“Today” Comes to Class Day

Matt Lauer's advice for the class of 2009, plus student speeches

VIDEOS

Scroll down to view Matt Lauer's address to the 2009 graduating seniors, the presentation of the Ames Awards, and each of the student speeches.

View the official program from this event, or read the speech texts as prepared for delivery:

Harvard Oration - Kendra Boothe

Harvard Oration - Lewis Bollard

Ivy Oration - Will Houghteling

Ivy Oration - Alison Rich

A link to the complete video archive of Harvard College Class Day 2009 is here.

Ohio University graduate Matt Lauer feigned awe at the start of his Harvard Class Day oration on June 3 by encouraging audience members with digital cameras to e-mail photographs to him afterwards: “I’m going to need proof of this!” He recalled trying to convince his high-school guidance counselor that he was academically qualified to apply to Harvard, citing SAT scores of 780 verbal and 800 math. But, he reported, the counselor reminded him that “You do not get to add up the scores for all three times you took the test.”

 

 

The Today show cohost nonetheless linked himself to Harvard through NBC colleagues like the show’s executive producer, Jim Bell ’89, and Jeff Zucker ’86, president of NBC Universal. Yet Lauer warned the College seniors not to hire him in the future. “Stay out of my way—I’m sick and tired of working for Harvard graduates,” he declared. “I’ll be your worst nightmare. What I lack in academic pedigree, I make up for in pettiness and aggressiveness.” He offered still another caveat regarding this year’s Commencement speaker, U.S. Secretary of Energy Steven Chu, who was scheduled to speak the following afternoon. “Sexy!” Lauer enthused, adding that “Unless he gives each and every one of you one of these nitrogen fuel-cell cars to keep, you are in for a long afternoon.”

Despite the abundance of hilarity, Lauer did have some serious counsel for the imminent graduates. First, he advised them to “Have kids.  Have lots of kids.” Children, he felt, were a leavening influence on their parents’ lives; he cited an interview he did with President Obama on Super Bowl Sunday for a television audience of 45 million or 50 million. Lauer took his seven-year-old son, Jack, to the White House for the event, and during the interview, he glimpsed the utterly unfazed boy with a finger in one nostril.

Second, Lauer said, “Make sure you bring one person into your life who will always look you in the eye and tell you the truth.” Third, he observed that although the modern world pays undue attention to “the trimmings” of material possessions, for him, a touchstone is a remark by Horace Greeley to the effect that “the only thing that remains constant is character.”
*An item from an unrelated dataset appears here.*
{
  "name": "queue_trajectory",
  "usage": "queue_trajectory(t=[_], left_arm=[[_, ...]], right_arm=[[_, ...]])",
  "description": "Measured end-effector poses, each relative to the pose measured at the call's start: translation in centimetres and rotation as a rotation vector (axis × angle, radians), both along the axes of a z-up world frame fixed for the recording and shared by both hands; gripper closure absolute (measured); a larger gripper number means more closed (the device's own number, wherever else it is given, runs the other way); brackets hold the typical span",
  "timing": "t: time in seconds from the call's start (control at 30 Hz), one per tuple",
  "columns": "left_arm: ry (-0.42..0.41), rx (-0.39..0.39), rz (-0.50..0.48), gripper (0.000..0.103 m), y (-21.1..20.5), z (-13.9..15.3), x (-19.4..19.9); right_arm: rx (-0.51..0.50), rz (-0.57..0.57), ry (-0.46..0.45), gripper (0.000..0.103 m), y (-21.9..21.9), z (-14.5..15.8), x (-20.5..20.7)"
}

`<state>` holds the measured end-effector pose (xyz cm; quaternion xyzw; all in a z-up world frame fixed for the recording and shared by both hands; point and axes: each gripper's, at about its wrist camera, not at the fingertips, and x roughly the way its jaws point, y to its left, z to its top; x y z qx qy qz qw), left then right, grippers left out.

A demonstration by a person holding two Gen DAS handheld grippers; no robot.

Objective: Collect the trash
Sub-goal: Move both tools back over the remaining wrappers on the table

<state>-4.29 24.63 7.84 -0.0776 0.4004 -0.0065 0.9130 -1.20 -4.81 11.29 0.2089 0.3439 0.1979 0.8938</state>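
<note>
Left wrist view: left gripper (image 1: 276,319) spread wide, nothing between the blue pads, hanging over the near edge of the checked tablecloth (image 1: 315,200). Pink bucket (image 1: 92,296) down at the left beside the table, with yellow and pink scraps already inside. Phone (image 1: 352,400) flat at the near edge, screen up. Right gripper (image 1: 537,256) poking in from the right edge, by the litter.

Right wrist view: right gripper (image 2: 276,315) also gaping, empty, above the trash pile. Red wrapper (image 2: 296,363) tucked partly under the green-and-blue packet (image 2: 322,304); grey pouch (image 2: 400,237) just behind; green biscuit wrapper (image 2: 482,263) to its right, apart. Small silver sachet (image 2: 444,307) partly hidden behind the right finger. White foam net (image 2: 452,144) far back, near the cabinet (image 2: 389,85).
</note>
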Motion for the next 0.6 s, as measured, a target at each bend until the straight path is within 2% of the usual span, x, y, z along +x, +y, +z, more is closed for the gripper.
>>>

Lauer told the future alumni to “use all your tools,” including kindness, compassion, and generosity, and “Don’t take yourselves too seriously.” He also admitted to the seniors that “You are the object of my enormous jealousy,” saying that he would gladly trade places with them. “You are the best and the brightest,” he said. “I will be standing on the sidelines cheering wildly for you.”

The realities of current economic life obtruded into several of the student speeches that preceded Lauer. One of the two Ivy Orators, Alison H. Rich ’09, asserted that when “people talk to me about the future and the ‘real world,’ I reply,”—putting her hands over her ears— “La, la, la!  I can’t hear you! La, la, la!” The other Ivy Orator, William Houghteling ’09, began by calling his classmates “the most intelligent, accomplished, and unemployed class ever to graduate from Harvard.” Shortly thereafter, he bluntly announced, “We are screwed.” Houghteling got the day’s biggest laugh with a deadpan line: “Harvard is an indestructible American brand—like Lehman Brothers, or General Motors.”

The Class Day exercises began with the First Marshal of the class of 2009, Lumumba B. Seegars, quoting the opening lines of Walt Whitman’s Leaves of Grass: “I celebrate myself, I sing myself.” Seegars returned to the singing theme in his closing remarks, citing a song that he felt epitomized the way he hoped his class would treat each other after graduation.  He then sang, in a rich, proficient baritone, the entire first verse of Bill Withers’ 1972 anthem to mutual support, “Lean on Me.” The audience, Matt Lauer included, clapped along.